There is one point in the Transactions chapter that is not clear to me and I would like to have a little more explanation. In Ivan’s video he always talks about multiple outputs in 1 tx. But if I want to execute 3 transactions to 3 different people, I do it in 3 times! I send 0.1btc to my sister 0.1btc to a friend and 0.1btc to a web store. That’s 3 separate tx with 1x output each time! Can someone give a example how I can pay 3 or more people with 1 tx or is this form of tx not possible for a normal user?
@dr_Rex hello sir, this point depend on the wallet software your are using to it, some wallets will have commands to create many transactions on the same output, for the blockchain, is just another output with many transactions request that will be appended in the next block.
Heres a video has an example: https://www.youtube.com/watch?v=McSVXIJw6FI
Thanks for this info this is the first time since i’m in crypto (2017) that i’ve heard about this option. Now everything’s clear
Just out of interest what would the rough % saving in transaction fees be, for each transaction you don’t send separately, but which you instead include as one of the multiple outputs in one single transaction?
I imagine this could vary depending on the size of the transaction in terms of data sent, but does anyone have any idea of an approximate saving?

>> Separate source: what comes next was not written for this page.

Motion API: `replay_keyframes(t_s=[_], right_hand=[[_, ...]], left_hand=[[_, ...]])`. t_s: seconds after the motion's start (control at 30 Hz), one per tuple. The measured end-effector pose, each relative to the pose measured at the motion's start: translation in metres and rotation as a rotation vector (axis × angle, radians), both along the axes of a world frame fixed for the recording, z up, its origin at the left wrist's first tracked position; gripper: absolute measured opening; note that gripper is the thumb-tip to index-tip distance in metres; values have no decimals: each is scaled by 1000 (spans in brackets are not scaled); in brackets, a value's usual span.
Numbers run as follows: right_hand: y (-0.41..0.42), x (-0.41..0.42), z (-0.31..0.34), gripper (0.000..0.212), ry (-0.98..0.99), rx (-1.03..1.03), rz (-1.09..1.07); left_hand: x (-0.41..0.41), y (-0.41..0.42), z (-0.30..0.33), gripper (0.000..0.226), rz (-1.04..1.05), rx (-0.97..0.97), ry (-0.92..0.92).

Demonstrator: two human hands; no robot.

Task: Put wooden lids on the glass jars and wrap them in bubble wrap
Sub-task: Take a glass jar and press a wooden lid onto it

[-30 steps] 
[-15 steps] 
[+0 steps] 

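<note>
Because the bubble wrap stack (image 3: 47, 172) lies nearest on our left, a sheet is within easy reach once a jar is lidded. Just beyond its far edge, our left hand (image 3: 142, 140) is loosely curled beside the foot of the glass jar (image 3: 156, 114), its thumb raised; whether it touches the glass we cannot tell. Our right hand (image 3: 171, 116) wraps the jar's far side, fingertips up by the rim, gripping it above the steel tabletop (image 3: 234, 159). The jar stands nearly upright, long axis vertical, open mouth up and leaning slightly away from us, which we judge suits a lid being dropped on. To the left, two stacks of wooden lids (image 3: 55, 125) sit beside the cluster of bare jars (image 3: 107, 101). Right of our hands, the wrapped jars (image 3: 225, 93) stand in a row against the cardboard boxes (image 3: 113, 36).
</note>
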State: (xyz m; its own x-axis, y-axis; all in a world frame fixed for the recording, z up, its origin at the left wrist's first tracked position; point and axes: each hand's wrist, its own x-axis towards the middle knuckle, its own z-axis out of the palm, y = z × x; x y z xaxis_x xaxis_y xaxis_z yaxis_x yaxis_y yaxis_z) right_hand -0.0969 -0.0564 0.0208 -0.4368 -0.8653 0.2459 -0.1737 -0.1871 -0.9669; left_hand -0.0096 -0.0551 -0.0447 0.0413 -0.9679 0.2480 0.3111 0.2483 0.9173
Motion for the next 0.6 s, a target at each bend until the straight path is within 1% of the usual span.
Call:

I do realise that you wouldn’t save 100% of the cost of sending separately, because for each additional output you add to the single transaction, its size will increase and therefore the cost. But wouldn’t this increase always be a certain % of the cost of sending separately (from which we can then calculate a % saving?)
from my understanding, it will cost you the same sat/byte if you send one or many at the same time.
the sat/byte cost is per transaction request, the ability of a wallet to build multiple transactions into 1 request is an internal function, at the blockchain level, each transaction for different address will have each a sat/byte cost. The sat/byte cost is driven by miners and mempool status at the moment you send a transaction request.
Lets say in example 20 sat/byte, byte cost per transaction is 192bytes , so it will be:
[20sat*192bytes]*[# of transactions] = total fee.
Example: i want to send btc to 10 different addresses:
[20sat*192byte]* = 38400 sats (0.00038400 btc)
is not about saving in cost of transaction, is about saving time on sending to multiple address at once, paying a total fee for each transaction your requesting. (on the example, 1 transaction will cost you 3840 sats [0.00003840btc])
Please, if im wrong, just let me know, im learning like all of us too
mmm… my understanding is that if you use 1 UTXO to send to, say, 10 addresses (11 if you have change being sent back to yourself), then this is classed as just 1 transaction; whereas if you send to all 10 addresses separately, you’ll have 10 transactions (and as you will also be potentially having change sent back to your own address after each one, each transaction will have 2 outputs).
I agree with you that…
… so this is a variable that makes calculating any difference in cost impossible to do precisely, because the sats/byte will probably change over the course of sending 10 separate txs. But let’s just assume that it remains constant for the purposes of calculating any difference in cost due to differences in overall tx byte size.
Won’t the total number of bytes sent in 1 single “bundled” tx (1 input & 11 outputs) be less than the overall total bytes sent over 10 separate small txs (10 inputs & 20 outputs, assuming change is sent back to your own address in each)? If so, then assuming a constant sats/byte cost, the single “bundled” tx should have a lower overall cost than the 10 separate small txs — the cost saving due to less data sent overall, as a result of less overall tx inputs and outputs.
However, like you, I’m learning too so happy to have someone explain to me why I’m wrong, and that you’re right in that it…
Obviously, you are right that there is definitely a time saving advantage
assuming that sat/byte cost remains constant (for example purposes), in theory it should be a saving cost, since it builds has you said 1 bundled UTXO, meaning with 1 hash of a transacion request should be enough to save cost on it.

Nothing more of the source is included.